Da bleibt dir "nur" die Textbasierende installation (soweit ich weiss). Lege CD1 und boote. Da kommt doch sicher erst so n Fenster wo man intuitiv ENTER drückt. Such da mal nach weiteren Optionen. Irgendwo steht da, was du in den Promt eingeben musst und es textbasierend zu installieren. Wirkt vielleicht "minderwertiger", ist es aber nicht. Es sind die gleichen Schritte die abgearbeitet werden.

Nach der installation ist es unter Umständen nötig, Per Hand einen Eintrag in der /etc/X11/XF86Config-4 zu machen... wenn es denn am TFT liegt

http://www.tutorials.de/forum/showthread.php?threadid=134555


----------



## Gabi (6. Oktober 2003)

> _Original geschrieben von Sway _
> *Hast du zufällig einen TFT Monitor am DVI-Anschluss (digital)?  Wenn ja, liegt da das Problem. Mit dem hab ich auch gekämft.*



Vielen Dank für Deine Antwort!
Nein, ich habe einen normalen Bildschirm.
Ich werd das aber probieren.

Danke!

Gabi


----------



## Gabi (7. Oktober 2003)

Hi,

so, das Thema "redhat" kann ich nun getrost abhacken! 
Nur schade dass ichs mir gekauft habe, naja bin ja selber
schuld, aber das ist nun die einzigste alternative die ich habe.

Bildschirm einfach schwarz ....
Und wenn ich "text" eingebe, installiert er dann alles normal (textbasierend
eh klar).

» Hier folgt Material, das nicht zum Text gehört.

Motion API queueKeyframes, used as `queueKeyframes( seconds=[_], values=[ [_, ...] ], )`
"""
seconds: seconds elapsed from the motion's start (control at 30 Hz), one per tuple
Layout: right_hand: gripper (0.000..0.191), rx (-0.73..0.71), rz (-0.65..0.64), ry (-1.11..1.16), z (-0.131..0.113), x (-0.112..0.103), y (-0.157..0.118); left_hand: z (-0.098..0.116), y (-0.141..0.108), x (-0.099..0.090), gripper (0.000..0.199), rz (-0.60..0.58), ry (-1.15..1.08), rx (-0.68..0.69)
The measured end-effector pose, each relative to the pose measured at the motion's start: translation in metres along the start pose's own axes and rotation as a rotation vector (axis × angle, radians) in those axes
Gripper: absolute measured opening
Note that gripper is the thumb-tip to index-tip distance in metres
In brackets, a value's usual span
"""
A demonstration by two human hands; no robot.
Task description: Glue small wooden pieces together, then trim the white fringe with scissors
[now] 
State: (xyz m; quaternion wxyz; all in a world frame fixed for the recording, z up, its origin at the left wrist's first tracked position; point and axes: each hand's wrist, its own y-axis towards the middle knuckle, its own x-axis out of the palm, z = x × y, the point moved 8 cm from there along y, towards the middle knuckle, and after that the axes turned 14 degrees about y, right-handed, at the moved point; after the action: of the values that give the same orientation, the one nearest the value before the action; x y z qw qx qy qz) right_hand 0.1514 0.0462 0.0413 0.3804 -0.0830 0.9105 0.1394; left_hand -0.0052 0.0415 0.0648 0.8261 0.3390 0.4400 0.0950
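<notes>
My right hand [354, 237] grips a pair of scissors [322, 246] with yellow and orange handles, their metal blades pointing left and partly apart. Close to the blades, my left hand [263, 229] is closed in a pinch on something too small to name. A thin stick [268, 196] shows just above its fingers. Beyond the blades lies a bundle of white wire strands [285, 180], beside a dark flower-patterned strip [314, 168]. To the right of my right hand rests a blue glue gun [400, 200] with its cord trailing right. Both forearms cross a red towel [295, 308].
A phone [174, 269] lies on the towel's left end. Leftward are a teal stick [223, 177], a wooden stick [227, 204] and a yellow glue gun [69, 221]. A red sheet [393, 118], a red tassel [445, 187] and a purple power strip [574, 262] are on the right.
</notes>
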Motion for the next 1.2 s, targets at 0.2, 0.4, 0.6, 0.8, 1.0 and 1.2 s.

Nur wenn dann alles geschehen ist sagt er dass das X-System nicht
gestartet werden konnte und er versucht mit dem Standart (Vesa) Treiber
zu starten ... Tilt ... nichts ... einfach nichts, alles schwarz.

Liebe Grüße
Gabi


----------



## Dario Linsky (7. Oktober 2003)

An welcher Stelle während der Installation bzw. beim Starten vom X-Server tritt der Fehler denn genau auf? Und kommst Du überhaupt auf eine grafische Oberfläche oder funktioniert nichtmal das?
In jedem Fall solltest Du mal versuchen, auf der Konsole die Ausgaben mitzuverfolgen.


----------



## Christian Fein (7. Oktober 2003)

> _Original geschrieben von Gabi _
> *Hi,
> 
> so, das Thema "redhat" kann ich nun getrost abhacken!
> ...



Welche Grafikkarte?
was sage /var/log/XFree86.log
?


----------



## Gabi (7. Oktober 2003)

> _Original geschrieben von Dario Linsky _
> *An welcher Stelle während der Installation bzw. beim Starten vom X-Server tritt der Fehler denn genau auf? Und kommst Du überhaupt auf eine grafische Oberfläche oder funktioniert nichtmal das?
> In jedem Fall solltest Du mal versuchen, auf der Konsole die Ausgaben mitzuverfolgen. *



Also wenn ich die CD einlege und dann das Bild kommt von redhat ...
drücke ich "Enter".
Da kommen dann ein paar Zeilen ... den Monitor erkennt er mit "Dell P990",
die Maus wird auch erkannt (USB) nur dann startet er den X-Server und der Bildschirm schaltet sich in den Stand-by Modus.

Auf eine Grafische Oberfläche komm ich nicht!

*Christian*
GeForce FX5200

Gabi


----------



## Sway (7. Oktober 2003)

ähm, ich hab da ne Idee.... und zwar deine Grafikkarte hat 2 Ausgänge. Ich nehme mal als Sub-D und DVI. Kannst du per (evtl.) mitgelieferten Adapter umstecken. Ich hab ja Twinview bei mir, und da schaltet er mein TFT immer nach der installation ab und zeigt alles nur noch auf den CRT. Ich vermulte mal bei dir das selbe. Denn der XServer steuer nur den Primär ausgang an, wenn man ihm es nicht anderes sagt. 

Bei mir musste ich diese eine Option (  http://www.tutorials.de/forum/showthread.php?threadid=134555) eintragen, damit es lief.


----------



## Christian Fein (7. Oktober 2003)

> _Original geschrieben von Gabi _
> *
> Christian
> GeForce FX5200
> ...



Auf nvidia.com gehen
den Linux Treiber für ia32 runterladen
und anhand:
ftp://download.nvidia.com/XFree86/Linux-x86/1.0-4349/README.txt
installieren, dies dürfte eventuell helfen.


----------